(A partial attempt at) automatically finding similar summaries (AO3 D:BH fics)

A self-indulgent application of Word Mover’s Distance to my dataset. (Very sparse) details of process covered in a blog post here.

Sometime back, I trained a word2vec model on my dataset of D:BH fics. I’ve been wanting to do something useful with it and recently came across Word Mover’s Distance (WMD), so I thought - why the hell not, I guess. Instead of relying solely on bag-of-words counts for assessing document similarity, WMD also taps on the word embeddings from the word2vec model. In other words, even though two documents might not use the same words, similarity can still be assessed via the distance needed to ‘travel’ between their word embeddings.

I only managed to run WMD on about a 1000~ summaries before I stopped it (as the Gensim tutorial mentions, the queries take longer as the text gets longer). For reference I had about 12,000 summaries I wanted to go through. The results are interesting, but I’m not satisfied - likely, I didn’t preprocess well enough, my word2vec model is probably suspect as well, and finding some way to include other data (i.e., author-provided tags, warnings, etc) will definitely strengthen the results.
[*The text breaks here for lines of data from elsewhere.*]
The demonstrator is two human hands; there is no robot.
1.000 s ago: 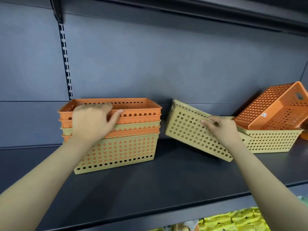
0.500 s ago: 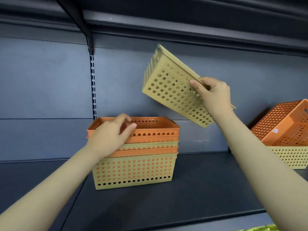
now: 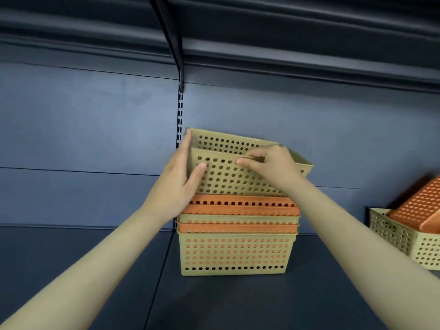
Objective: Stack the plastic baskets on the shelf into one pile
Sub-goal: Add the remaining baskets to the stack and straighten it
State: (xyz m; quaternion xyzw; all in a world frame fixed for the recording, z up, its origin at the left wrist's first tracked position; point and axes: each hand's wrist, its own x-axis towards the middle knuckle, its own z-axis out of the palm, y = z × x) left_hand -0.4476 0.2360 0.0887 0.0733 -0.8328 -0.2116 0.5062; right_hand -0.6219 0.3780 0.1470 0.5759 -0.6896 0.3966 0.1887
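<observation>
- 2 hands grip your perforated yellow plastic basket (image 3: 234, 176): left hand (image 3: 177, 184) clasps its left end, right hand (image 3: 269, 166) pinches its near rim.
- It sits tilted atop the nested orange-and-yellow pile (image 3: 238, 236).

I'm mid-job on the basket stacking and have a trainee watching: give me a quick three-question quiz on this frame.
1. True or false: the tan basket held over the stack is already fully nested in it.
2. Which hand grips the basket's near rim: (a) the left hand, (b) the right hand?
3. What lies at the right end of the shelf?

Key
1. False: it sits high and tilted above the top orange basket.
2. (b); the left hand holds the basket's left end.
3. An orange basket lying tilted in another tan basket.
</observation>
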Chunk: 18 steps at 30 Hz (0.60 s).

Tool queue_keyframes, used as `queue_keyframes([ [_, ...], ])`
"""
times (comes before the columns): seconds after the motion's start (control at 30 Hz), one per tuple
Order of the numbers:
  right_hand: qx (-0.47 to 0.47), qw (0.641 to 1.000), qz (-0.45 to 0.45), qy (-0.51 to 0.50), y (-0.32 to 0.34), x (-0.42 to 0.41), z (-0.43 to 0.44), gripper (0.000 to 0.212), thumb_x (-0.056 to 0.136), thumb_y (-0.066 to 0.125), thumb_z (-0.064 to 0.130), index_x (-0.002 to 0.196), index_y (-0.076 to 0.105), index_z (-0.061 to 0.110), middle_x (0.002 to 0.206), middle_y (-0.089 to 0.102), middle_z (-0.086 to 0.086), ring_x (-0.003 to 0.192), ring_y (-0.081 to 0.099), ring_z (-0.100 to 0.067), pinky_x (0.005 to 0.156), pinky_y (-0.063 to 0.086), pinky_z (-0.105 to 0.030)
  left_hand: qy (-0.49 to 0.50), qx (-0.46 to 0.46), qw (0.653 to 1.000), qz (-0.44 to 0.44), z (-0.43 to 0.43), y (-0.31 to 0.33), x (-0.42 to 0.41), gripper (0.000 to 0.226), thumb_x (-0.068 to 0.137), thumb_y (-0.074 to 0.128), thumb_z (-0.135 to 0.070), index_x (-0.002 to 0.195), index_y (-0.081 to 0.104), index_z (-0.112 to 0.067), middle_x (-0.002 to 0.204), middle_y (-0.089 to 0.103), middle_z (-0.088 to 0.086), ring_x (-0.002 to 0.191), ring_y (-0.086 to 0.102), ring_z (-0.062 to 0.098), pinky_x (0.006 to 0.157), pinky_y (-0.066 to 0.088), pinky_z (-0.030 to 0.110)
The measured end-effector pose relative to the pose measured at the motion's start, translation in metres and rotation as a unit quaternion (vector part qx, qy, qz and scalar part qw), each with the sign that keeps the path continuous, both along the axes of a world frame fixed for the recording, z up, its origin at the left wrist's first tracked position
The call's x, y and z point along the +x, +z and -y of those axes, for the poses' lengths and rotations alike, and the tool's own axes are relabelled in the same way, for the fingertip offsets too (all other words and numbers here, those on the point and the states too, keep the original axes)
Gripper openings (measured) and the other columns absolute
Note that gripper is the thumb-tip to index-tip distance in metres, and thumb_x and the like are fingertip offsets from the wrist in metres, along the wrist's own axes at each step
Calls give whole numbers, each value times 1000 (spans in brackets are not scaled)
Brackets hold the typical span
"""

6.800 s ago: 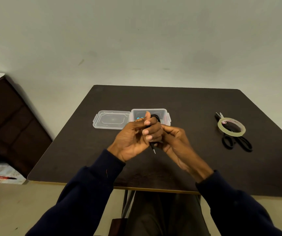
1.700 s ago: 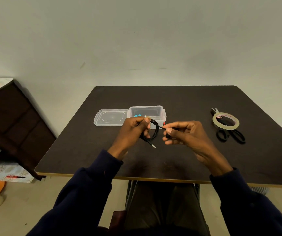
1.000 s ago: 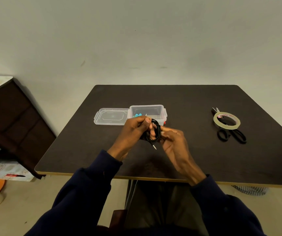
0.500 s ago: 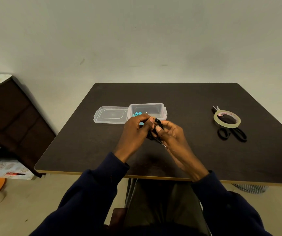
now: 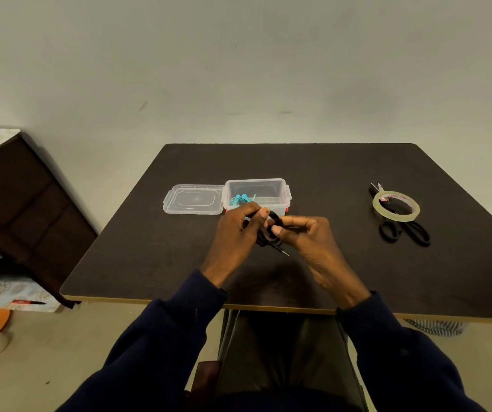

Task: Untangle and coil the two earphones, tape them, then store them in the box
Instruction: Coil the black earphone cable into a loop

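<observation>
A black earphone (image 5: 273, 233) is coiled into a small bundle above the middle of the dark table (image 5: 342, 263). My left hand (image 5: 238, 233) grips the coil from the left. My right hand (image 5: 307, 236) pinches its cable from the right. The metal plug hangs out below the bundle. Just behind my hands stands the clear plastic box (image 5: 280, 191) without its lid. A turquoise earphone (image 5: 240, 200) lies coiled inside it at the left.
The box's clear lid (image 5: 194, 199) lies flat to the left of the box. At the right of the table a roll of clear tape (image 5: 395, 206) rests on black scissors (image 5: 402, 230). A dark cabinet (image 5: 22, 209) stands to the left, off the table.
My right hand pulled the cable out to the right, then came back to the coil and wound it on. Both hands stay together on the bundle in front of the box.
</observation>
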State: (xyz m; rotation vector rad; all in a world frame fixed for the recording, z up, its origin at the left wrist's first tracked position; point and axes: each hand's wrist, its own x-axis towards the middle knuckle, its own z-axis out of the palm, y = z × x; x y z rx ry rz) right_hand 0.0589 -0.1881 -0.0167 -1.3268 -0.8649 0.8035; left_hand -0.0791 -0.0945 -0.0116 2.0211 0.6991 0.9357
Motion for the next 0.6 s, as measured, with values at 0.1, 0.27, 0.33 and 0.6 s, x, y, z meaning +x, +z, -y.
queue_keyframes([
  [0.1,23,999,10,-43,-2,1,-1,23,83,79,2,105,79,10,98,79,-4,99,74,-21,85,60,-34,4,0,1000,0,1,0,0,27,104,50,-31,106,68,-12,102,69,4,91,69,13,72,59,19],
  [0.27,45,997,-37,-55,0,5,-1,23,81,79,-1,102,78,9,98,79,-7,96,76,-22,79,61,-31,-3,-6,1000,0,1,3,0,24,105,51,-26,104,67,-9,97,68,3,82,71,10,64,58,18],
  [0.33,46,996,-66,-49,0,6,-1,22,82,77,-1,103,77,7,99,79,-10,97,75,-26,82,62,-37,-3,1,1000,-6,2,4,1,25,105,51,-24,105,68,-6,94,68,0,80,71,5,64,57,16],
  [0.6,70,995,-10,-70,-1,4,0,27,82,78,-3,109,75,0,101,78,-12,97,76,-26,85,62,-37,12,9,1000,-5,2,3,5,26,105,51,-26,96,69,-10,87,73,2,80,73,11,72,61,27],
])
Nonetheless, I present the WIP results here, as an interactive pyvis network as usual.

This graph is very simple, nothing much:

  1. Nodes are summaries, coloured by their ratings. Red = explicit, orange = mature, pink = teen, white = gen.
  2. Nodes are linked if the respective summaries have at least .55 similarity with each other.
  3. Thicker edges means the similarity between the two summaries was calculated as higher.